Beyond the city, the zoopolis model serves as a powerful curb on the contradictory and colonizing environmental politics of the west as practiced both in the west itself and as inflicted on other parts of the world. For example, wildlife reserves are vital to prevent species extinction. But because they are "out there," remote from urban life, reserves can do nothing to alter entrenched modes of economic organization and associated consumption practices that hinge on continual growth and make reserves necessary In the first place. The only modes of life that the reserves change of subsistence peoples who suddenly find themselves alienated from their traditional economic base and further immiserated. But an interspecific ethic of caring replaces dominionism to create urban regions where animals are neither incarcerated, killed, nor sent off to live in wildlife prisons but instead are valued neighbors and partners in survival. This ethic links urban residents with peoples elsewhere in the world who have evolved ways of both surviving and sustaining the forests, streams, and diversity of animal Iives, and enjoins their struggles.

Zoopolis_Image

Figure 1. A trans-species urban theory.

The western myth of a pristine arcadian wilderness, imposed with imperial impunity on those places held hostage to the International Monetary Fund and World Bank in league with powerful international environmental organizations, is trumped by a post-colonial politics and practice that begins at home with animals in the city.

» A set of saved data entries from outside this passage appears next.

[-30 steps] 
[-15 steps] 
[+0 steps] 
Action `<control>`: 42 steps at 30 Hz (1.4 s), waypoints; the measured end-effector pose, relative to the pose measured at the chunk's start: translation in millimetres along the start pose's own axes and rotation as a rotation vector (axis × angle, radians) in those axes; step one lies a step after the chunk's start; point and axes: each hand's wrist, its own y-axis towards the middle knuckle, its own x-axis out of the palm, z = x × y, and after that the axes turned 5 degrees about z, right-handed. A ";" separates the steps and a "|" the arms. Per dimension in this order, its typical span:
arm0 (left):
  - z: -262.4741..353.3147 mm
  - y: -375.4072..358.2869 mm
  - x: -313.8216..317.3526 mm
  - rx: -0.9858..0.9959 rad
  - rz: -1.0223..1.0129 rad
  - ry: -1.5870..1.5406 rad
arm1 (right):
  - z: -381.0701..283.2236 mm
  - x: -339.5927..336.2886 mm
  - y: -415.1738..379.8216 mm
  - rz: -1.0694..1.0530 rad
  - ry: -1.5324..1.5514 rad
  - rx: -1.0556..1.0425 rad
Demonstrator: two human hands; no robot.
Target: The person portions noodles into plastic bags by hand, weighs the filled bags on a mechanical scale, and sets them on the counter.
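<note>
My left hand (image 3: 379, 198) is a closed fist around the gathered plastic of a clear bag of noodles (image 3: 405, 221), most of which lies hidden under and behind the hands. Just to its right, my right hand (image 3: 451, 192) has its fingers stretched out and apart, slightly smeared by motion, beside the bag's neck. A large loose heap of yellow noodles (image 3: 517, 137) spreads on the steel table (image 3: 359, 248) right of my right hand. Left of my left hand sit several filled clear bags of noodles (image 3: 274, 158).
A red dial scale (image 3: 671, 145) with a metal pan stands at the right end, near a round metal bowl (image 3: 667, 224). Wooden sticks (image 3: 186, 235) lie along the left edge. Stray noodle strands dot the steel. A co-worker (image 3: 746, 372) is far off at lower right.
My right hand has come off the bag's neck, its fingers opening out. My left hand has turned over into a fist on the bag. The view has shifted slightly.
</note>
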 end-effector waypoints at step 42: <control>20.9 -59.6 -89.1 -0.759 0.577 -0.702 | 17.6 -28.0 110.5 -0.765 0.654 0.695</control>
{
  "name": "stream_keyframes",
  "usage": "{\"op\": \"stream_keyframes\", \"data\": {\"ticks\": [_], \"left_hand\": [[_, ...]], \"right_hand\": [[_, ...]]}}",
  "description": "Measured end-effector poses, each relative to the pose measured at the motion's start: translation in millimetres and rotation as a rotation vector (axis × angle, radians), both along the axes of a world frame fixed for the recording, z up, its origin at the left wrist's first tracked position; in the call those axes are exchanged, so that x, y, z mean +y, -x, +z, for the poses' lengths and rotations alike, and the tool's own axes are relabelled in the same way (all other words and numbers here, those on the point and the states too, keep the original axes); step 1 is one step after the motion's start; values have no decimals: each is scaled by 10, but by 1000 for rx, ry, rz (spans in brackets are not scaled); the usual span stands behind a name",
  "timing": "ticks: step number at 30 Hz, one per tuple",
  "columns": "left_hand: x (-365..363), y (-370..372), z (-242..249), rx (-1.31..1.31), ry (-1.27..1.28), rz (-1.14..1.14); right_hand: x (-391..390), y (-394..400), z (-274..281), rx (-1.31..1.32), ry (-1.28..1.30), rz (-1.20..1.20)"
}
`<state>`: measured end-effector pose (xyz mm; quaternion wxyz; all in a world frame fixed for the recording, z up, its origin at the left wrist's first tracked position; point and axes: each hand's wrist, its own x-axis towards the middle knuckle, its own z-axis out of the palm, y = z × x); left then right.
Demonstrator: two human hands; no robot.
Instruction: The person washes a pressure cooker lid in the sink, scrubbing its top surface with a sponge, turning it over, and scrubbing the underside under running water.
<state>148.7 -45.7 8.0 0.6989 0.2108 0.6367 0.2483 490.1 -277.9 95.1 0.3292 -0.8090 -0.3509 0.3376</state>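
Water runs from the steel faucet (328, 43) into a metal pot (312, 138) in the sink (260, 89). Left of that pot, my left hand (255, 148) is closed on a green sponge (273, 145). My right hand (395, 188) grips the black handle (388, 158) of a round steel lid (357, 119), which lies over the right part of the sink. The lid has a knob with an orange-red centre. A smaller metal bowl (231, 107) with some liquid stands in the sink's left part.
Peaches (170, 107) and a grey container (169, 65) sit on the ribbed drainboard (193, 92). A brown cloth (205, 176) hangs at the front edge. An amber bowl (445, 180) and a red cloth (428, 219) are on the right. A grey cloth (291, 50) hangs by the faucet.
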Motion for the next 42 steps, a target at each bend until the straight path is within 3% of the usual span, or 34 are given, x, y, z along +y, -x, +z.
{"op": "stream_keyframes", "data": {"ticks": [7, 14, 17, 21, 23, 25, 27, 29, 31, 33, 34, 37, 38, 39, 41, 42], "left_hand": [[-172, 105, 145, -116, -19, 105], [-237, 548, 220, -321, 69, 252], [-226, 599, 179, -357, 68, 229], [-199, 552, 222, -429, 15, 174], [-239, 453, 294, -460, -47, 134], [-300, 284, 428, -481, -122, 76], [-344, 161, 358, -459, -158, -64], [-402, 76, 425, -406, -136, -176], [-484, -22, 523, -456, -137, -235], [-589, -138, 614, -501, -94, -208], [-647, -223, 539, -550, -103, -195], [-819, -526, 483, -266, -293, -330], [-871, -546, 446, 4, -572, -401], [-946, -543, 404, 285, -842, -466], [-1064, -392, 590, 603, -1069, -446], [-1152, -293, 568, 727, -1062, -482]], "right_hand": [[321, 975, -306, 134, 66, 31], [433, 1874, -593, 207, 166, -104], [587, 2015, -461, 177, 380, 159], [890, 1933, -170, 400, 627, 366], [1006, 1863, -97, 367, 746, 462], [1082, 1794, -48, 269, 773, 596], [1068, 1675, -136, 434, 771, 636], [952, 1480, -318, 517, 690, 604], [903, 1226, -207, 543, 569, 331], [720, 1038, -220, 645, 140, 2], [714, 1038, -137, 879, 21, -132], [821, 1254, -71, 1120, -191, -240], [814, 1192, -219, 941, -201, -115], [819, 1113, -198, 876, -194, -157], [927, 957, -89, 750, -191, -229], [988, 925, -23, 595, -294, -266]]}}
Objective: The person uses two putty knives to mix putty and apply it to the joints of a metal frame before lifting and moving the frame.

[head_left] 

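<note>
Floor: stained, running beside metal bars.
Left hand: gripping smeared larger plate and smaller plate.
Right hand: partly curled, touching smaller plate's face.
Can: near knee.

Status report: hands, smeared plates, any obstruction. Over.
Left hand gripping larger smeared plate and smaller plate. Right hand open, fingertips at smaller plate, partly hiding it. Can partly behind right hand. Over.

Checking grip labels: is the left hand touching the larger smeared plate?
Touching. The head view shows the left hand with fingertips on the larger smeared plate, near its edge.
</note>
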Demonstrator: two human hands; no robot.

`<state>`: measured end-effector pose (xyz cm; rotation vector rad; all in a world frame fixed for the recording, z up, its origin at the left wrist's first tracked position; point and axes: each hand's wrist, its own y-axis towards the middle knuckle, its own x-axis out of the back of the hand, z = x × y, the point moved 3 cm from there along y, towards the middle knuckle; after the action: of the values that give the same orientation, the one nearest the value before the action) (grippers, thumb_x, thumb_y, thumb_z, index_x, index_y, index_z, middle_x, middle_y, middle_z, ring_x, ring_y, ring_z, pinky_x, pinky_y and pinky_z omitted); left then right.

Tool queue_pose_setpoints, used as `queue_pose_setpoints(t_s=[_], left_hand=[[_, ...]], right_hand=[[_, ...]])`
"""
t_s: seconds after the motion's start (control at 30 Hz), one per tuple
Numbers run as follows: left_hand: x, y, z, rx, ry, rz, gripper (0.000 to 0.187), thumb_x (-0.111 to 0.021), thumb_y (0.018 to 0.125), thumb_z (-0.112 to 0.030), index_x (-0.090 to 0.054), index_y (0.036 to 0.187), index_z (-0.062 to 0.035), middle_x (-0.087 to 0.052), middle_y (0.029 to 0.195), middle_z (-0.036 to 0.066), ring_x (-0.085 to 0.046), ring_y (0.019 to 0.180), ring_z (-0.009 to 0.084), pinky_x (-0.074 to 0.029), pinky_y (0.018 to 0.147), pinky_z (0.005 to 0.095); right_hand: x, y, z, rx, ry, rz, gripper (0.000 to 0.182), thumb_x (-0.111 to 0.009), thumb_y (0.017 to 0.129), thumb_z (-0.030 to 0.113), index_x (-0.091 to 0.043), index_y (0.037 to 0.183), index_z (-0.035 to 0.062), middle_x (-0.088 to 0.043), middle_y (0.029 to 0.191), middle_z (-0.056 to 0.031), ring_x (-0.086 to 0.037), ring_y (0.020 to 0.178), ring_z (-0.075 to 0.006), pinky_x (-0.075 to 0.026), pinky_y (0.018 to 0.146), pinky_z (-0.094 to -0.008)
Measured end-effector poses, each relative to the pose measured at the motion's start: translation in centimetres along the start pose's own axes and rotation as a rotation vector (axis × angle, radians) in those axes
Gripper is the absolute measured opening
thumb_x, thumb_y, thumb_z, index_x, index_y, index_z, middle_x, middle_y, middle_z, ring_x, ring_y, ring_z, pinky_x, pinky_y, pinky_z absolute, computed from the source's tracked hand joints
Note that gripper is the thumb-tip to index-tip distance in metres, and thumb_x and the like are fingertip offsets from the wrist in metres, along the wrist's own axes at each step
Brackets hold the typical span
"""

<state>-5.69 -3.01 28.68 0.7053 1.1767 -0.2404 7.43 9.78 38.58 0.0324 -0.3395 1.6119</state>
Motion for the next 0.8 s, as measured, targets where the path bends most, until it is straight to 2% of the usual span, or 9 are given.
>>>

Ways of Thinking Animals in the City

An agenda for renaturalizing the city and bringing animals back in should be  developed with an awareness of the impacts of urbanization on animals in the capitalist city, how urban residents think about and behave toward animal life, the ecological adaptations made by animals to urban conditions, and current practices and politics arising around urban animals. The goal is to understand capitalist urbanization in a globalizing economy and what it means for animal life; how and why patterns of human-animal interactions change over time and space; urban animal ecology as science, social discourse, and political economy; and transspecies urban practice shaped by managerial plans and grassroots activism. Figure 1 lays out a metatheoretical heuristic device that links together the disparate discourses of the transpecies urban problematic.